I like Andrew Tate's answer to this question; "I tell men to get a six pack". A six pack in and of itself won't make you happy but the journey to getting six pack will. It will give you a purpose (surrogate activity in Tedspeak) and force you to develop the necessary mental strength to achieve it.
I watched a documentary on the "blue zones" where people lived longer on average than elsewhere. In japan, because you had a societal purpose beyond retirement. Spain and south america because there's bigger culture for families to live together for generations. Purpose and family. Ask the millionaire in his white mansion what impression he left on society before kicking the bucket and best case he'd go "uhh i donated money lmaooo!". Ask the broke-ass loser with nothing but energy and time to invest and he's probably both a kids' soccer club trainer and a choir teacher.
Purpose really does wonders, but it's impossible to get these days. To have another person go "damn, I miss you. I wish you weren't sick so you'd be here" etc. EVEN IF it's solely because of the role you took on. You're the one who clean up the chairs, yet if someone appreciates it enough, you'll be missed if you were gone.
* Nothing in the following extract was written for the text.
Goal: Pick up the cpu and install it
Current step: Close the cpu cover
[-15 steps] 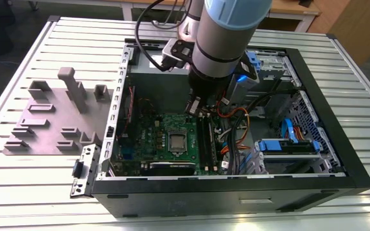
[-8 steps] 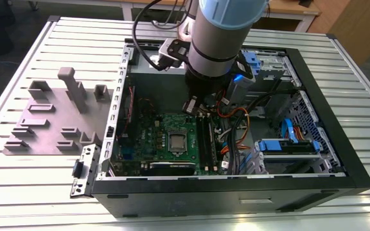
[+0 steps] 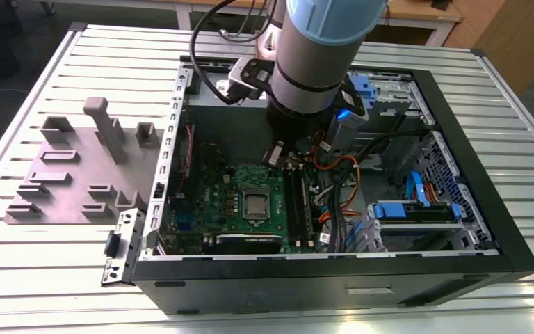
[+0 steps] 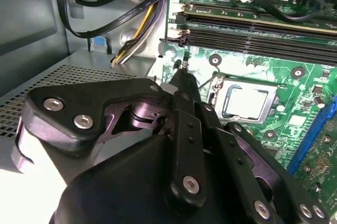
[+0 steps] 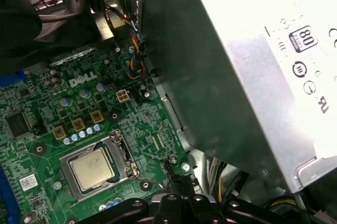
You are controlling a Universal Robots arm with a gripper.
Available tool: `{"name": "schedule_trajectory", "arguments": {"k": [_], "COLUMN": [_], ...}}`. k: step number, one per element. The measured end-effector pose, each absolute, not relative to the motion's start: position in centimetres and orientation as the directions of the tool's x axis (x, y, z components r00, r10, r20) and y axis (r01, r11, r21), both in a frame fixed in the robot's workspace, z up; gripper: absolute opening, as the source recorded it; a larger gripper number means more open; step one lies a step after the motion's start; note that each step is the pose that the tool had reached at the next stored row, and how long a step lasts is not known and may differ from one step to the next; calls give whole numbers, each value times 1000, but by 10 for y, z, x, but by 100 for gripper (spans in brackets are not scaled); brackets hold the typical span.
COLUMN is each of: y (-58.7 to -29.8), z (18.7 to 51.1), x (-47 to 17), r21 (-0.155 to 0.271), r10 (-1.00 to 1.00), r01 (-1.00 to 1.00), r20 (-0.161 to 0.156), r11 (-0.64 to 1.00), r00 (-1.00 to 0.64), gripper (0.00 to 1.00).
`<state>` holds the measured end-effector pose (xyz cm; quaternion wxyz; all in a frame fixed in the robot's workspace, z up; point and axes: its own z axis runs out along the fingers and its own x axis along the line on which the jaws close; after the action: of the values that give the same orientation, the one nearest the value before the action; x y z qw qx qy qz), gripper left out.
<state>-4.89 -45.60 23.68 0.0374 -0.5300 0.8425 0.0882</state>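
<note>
Cpu (image 5: 90, 169) sits flat in socket frame (image 5: 122, 155) on green motherboard (image 5: 42, 103), inside open PC case (image 3: 489, 229). Gripper (image 4: 185, 71) hovers just beside socket, jaws pressed together, holding nothing.

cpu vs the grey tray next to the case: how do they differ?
Place: the cpu sits in its socket on the green motherboard inside the computer case; the tray lies outside on the slatted table, at the exterior view's left.
Size: the cpu is far smaller than the tray.
Shape: the cpu is a flat silvery square; the tray carries raised blocks and posts.
Shared: both lie flat.
</note>
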Motion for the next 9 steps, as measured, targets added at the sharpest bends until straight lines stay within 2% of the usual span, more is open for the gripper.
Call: {"name": "schedule_trajectory", "arguments": {"k": [9], "y": [-464], "z": [237], "x": [-49], "r21": [109], "r10": [-887], "r01": [-900], "r20": [-157], "r11": [422], "r00": [-435], "gripper": [11]}}
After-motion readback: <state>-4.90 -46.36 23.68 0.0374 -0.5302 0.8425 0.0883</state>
The interpersonal angle maybe coming later than the practical one, but still. Humans need purpose. We laugh about the ideas of dogs and horses enjoying work but so do we, and we rob ourselves of it. I played 6v6 TF2 for years and by the end I'd rather just aid other people to play by doing management etc. I always wanted to be a healer main in WoW because the success criteria was "people didn't die so they got to shittalk about their dps meters and whatever while I'm playing an entirely different game than them", on top of also scheduling raids etc. Purpose, if just practical.
anyway i'll be over here not getting into rts or fighting games communities which such exact spaces to put in the work for others to have fun.